Monday 27 February 2012

Friday 17 February 2012

Channel Hopping

So, I wrote a piece about my different emotional responses to the prospect of moving abroad for a year, and the lovely people over at Opinion Panel have published it in their community blogging section.
As plenty of time has now passed I've also included said article here, so, enjoy!

Now don’t get me wrong, I was fully aware when I signed up for this French degree that I was going to be spending a year abroad in France, with people who speak it all the time, think in it, dream in it, and have done since it was their first word, but now it’s a matter of months away it’s all sort of hitting me. Right in the face. Like a giant baguette. The prospect of travelling to a foreign country is filled with promise and excitement, but the concept of actually moving there, on my own, for an entire year, is tainted brown with more than a little terror.
I’ve studied French for more years than I actually care to remember, and there is now an entire French section on my bookshelves, filled with everything from Madame Bovary, to L’Histoire de France Pour Les Nuls, but that alone is just not going to cut it. It’s possible to read about and study something to within an inch of its entire concept, but in reality the leap from page to practice is a giant one.

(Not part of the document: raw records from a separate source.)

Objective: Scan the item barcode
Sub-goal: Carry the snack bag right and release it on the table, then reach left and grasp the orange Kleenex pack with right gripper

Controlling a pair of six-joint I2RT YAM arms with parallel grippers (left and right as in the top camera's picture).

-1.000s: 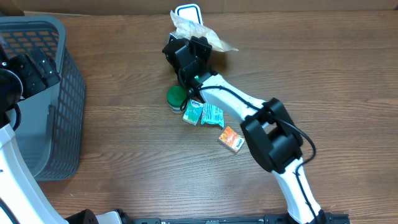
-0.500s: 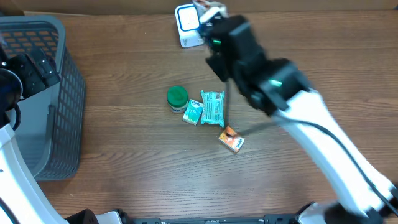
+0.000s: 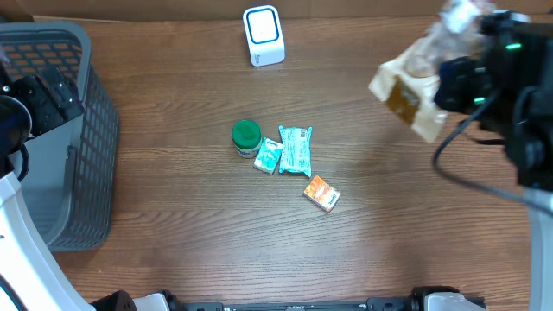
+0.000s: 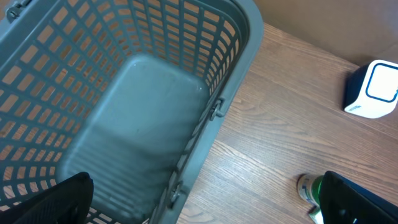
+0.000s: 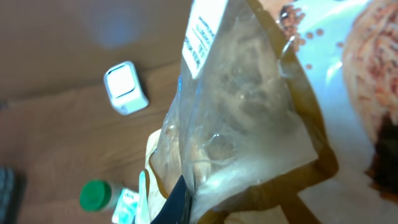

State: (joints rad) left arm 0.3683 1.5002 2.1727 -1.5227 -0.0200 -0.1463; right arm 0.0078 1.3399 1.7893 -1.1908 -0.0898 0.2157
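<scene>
Pinching a crinkled clear plastic bag of brownish contents [image 3: 413,86] in the right gripper [image 3: 456,82], jaws closed tight on the film, one dark finger [image 5: 177,202] showing at the bag's lower edge in the wrist view. Holding the bag up off the brown wooden table [image 3: 173,216], well to the right of the small white box scanner with the blue-ringed face [image 3: 263,36] and slightly nearer the front edge. Probably lifting it this way to free the white printed label [image 5: 204,32] for turning toward the scanner's face; lettering too blurred for telling a barcode.

Hanging the left gripper [image 4: 205,186] far to the scanner's left, over the grey slatted plastic basket [image 4: 143,112], fingers [image 4: 62,202] spread fully apart and gripping nothing, seemingly parking clear of the work.

Leaving a green-lidded jar [image 3: 246,135], two teal packets [image 3: 294,149] and an orange packet [image 3: 321,193] clustered in front of the scanner, apart from both grippers.

Judging the scan as not yet done: needing to bring the bag toward the scanner, label facing it.
</scene>
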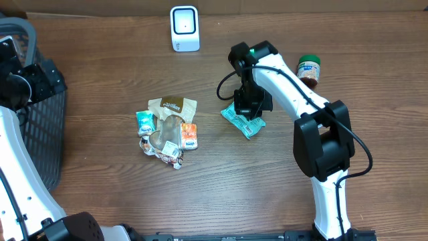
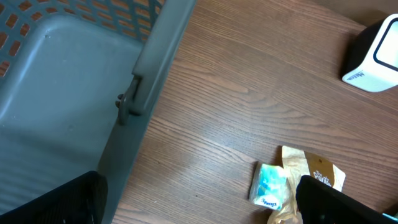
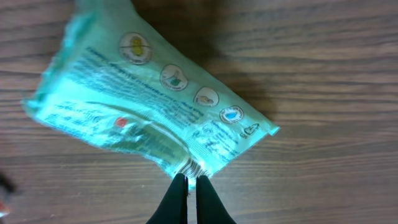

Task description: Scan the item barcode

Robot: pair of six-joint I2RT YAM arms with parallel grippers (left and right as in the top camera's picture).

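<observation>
The item is a teal foil packet (image 1: 243, 122) lying flat on the wooden table, with printed text and round icons (image 3: 149, 106) facing up. My right gripper (image 3: 191, 178) is shut on the crimped seam at the packet's near edge. In the overhead view the right gripper (image 1: 251, 107) stands right over the packet. The white barcode scanner (image 1: 184, 28) stands upright at the back of the table, also visible in the left wrist view as the scanner (image 2: 376, 56). My left gripper (image 2: 199, 211) is open with nothing in it, hovering by the basket's rim at the far left.
A grey plastic basket (image 1: 40, 134) fills the left edge; its rim (image 2: 146, 68) runs under the left wrist. A pile of small packs and a brown bag (image 1: 168, 130) lies mid-table, including a tissue pack (image 2: 270, 185). A jar (image 1: 309, 69) stands at the back right.
</observation>
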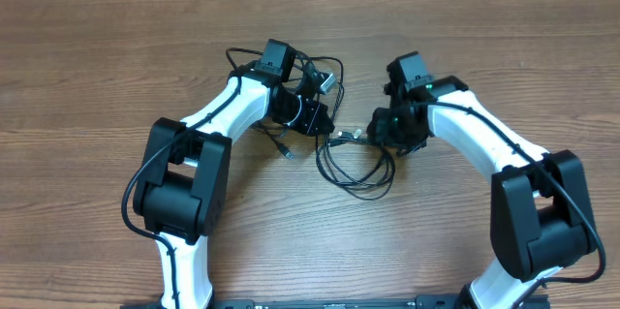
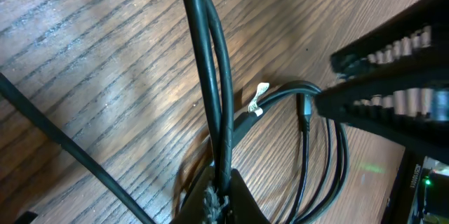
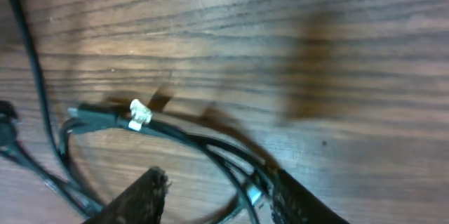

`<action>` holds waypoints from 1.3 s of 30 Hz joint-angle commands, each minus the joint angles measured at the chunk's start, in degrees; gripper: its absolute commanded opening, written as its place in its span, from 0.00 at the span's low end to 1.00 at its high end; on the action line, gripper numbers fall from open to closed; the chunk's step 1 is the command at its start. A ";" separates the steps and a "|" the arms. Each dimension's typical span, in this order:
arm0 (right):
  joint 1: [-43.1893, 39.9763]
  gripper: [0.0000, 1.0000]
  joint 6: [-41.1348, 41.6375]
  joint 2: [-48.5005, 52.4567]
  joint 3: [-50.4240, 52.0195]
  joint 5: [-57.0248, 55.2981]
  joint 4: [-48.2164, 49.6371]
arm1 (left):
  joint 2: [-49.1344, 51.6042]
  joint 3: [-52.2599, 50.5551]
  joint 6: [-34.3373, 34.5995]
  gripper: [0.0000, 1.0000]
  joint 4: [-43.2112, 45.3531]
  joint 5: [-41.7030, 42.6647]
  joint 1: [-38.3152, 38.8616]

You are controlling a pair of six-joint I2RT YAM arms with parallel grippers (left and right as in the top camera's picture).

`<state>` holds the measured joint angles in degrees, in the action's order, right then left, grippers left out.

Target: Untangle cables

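Black, thin, limp cables (image 1: pixel 356 169) lie looped on the wood-grain counter (image 1: pixel 107 47), between both arms. Fingers apart, the right end effector (image 3: pixel 224 199) straddles strands running left to a white-tagged plug (image 3: pixel 105 115); it looks nearer the loop. The left end effector (image 2: pixel 219 199) is clamped on 2 rubbery strands stretching away from it.

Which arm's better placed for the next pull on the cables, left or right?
Right, probably. The right gripper is open astride the cables; the left gripper is shut on them, a ready anchor.
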<state>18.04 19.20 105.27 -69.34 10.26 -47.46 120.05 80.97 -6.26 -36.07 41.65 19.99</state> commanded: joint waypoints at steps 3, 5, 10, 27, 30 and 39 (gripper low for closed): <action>0.33 0.46 -1.75 -1.22 5.20 -0.31 7.21 | 1.01 0.59 -1.42 0.04 -0.07 1.68 -0.15; 0.33 0.45 -1.75 -1.22 6.38 -0.33 9.57 | 1.01 0.59 -1.42 0.04 -0.07 1.70 -0.15; 0.33 0.42 -1.75 -1.22 9.51 -0.35 13.53 | 1.01 0.59 -1.42 0.04 -0.07 1.68 -0.15; 0.33 0.41 -1.68 -1.22 15.67 -19.65 12.70 | 1.01 0.59 5.31 0.04 -1.31 -14.03 -0.15; 0.20 0.42 -1.11 -1.22 15.69 -26.12 10.93 | 1.01 0.59 6.54 0.08 -2.23 -19.80 -0.15; -0.13 0.55 6.10 -1.22 11.96 -37.70 5.90 | 1.01 0.59 6.71 0.10 -2.89 -22.80 -0.15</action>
<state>19.62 23.09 101.69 -57.10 -14.79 -38.20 120.05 80.97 -0.14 -38.96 21.80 19.99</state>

Tell anyone you study a language at any level, and they will immediately regale you with a (mercifully) potted history of their entire experience of any language ever, and then expect you to know the answer to any and every obscure conjugation question they’ve ever pretended to care about. And that’s before producing some member of their family who just so happens to be visiting from France/Germany/Spain/Lithuania (delete as appropriate) and would simply love to converse with you at such a level of fluency, and such a frequency of words, that only a particularly adept foreign dog could respond with any level of coherence or sense. Simply put; I’ve been researching the characteristics of selective mutism, just in case. I’m of course aware that thousands of University students go abroad every single year, and more importantly come back alive, but it hasn’t stopped me wincing at the merest whiff of garlic, and having pre-emptive flashbacks at the briefest sight of stripy-chested men on bicycles with strings of onion round their necks. (More common in South-Westerly England than you might think).
As inevitable as the tides, I will go, I will survive, maybe even excel, and then I will return, with a wealth of self-discovery and personal growth under my belt, and an acquired taste for escargots. In spite of the fact I made it this far without a snail joke, (remarkable, I know) you may have noticed that I’m still trying not to take the inevitable too seriously, in the vain hope that I can laugh my way across the channel in as smooth, and calm a motion as possible, to avoid spending the next year sat in a corner rocking back and forth muttering the Marseillaise in order to try and fit in.
I’ll be fine; I know. It’s going to be an incredible year of discovery and fulfilment, just with the subtitles switched off, and the capacity for living cranked all the way up to 11. Oh, and if I do in fact fall flat on my visage, it is only a matter of 12 months, 52 weeks, or even 365 days, and when it’s all over I can come crawling back to this fair isle; tail between my legs and yesterday’s frog legs still between my teeth.